→ **THE DATA**
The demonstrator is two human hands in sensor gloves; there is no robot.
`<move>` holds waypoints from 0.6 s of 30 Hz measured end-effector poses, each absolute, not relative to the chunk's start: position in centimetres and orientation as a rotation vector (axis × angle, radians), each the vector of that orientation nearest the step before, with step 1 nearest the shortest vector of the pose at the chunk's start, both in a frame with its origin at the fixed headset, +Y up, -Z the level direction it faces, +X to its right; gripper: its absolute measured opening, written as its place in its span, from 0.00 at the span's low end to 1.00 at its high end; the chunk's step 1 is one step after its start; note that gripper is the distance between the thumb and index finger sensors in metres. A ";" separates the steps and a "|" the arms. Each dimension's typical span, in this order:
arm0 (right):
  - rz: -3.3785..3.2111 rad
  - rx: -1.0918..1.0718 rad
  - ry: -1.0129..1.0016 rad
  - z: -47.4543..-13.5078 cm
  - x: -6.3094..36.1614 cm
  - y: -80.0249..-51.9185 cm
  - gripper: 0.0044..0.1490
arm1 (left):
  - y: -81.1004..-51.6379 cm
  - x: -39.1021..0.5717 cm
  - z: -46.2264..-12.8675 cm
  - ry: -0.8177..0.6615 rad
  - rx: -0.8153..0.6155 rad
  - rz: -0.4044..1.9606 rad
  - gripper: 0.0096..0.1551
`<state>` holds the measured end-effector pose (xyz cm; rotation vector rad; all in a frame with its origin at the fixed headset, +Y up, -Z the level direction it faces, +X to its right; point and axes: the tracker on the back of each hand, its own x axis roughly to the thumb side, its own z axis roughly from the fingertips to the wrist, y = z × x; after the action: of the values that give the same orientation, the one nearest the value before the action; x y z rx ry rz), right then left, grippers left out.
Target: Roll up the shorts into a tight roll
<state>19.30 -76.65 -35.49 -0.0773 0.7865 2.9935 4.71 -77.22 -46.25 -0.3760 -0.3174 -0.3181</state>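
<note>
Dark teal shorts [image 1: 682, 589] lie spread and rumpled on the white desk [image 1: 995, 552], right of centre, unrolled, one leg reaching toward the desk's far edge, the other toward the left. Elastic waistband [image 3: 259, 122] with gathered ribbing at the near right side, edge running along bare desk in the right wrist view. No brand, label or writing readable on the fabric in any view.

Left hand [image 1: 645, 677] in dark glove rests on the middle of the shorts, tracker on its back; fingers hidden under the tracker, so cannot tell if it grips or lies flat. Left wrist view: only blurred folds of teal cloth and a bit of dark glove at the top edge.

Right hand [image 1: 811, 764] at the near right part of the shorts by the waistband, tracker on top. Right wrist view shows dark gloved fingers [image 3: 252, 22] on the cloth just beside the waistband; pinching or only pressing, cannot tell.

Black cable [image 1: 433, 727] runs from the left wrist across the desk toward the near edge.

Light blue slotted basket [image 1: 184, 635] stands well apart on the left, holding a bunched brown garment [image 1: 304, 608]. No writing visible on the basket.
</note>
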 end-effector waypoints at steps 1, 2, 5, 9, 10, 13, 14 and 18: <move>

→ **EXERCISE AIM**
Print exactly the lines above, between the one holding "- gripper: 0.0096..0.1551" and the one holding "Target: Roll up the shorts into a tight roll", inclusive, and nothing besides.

→ **WRITTEN ANSWER**
  - gripper: 0.0096..0.1551
`<state>` holds the measured end-effector pose (xyz cm; rotation vector rad; all in a frame with its origin at the fixed headset, +Y up, -Z the level direction it faces, +X to its right; point and axes: the tracker on the back of each hand, its own x axis roughly to the thumb side, its own z axis roughly from the fingertips to the wrist, y = z × x; after the action: of the values that give the same orientation, the one nearest the value before the action; x y z rx ry rz), right then left, grippers left out.
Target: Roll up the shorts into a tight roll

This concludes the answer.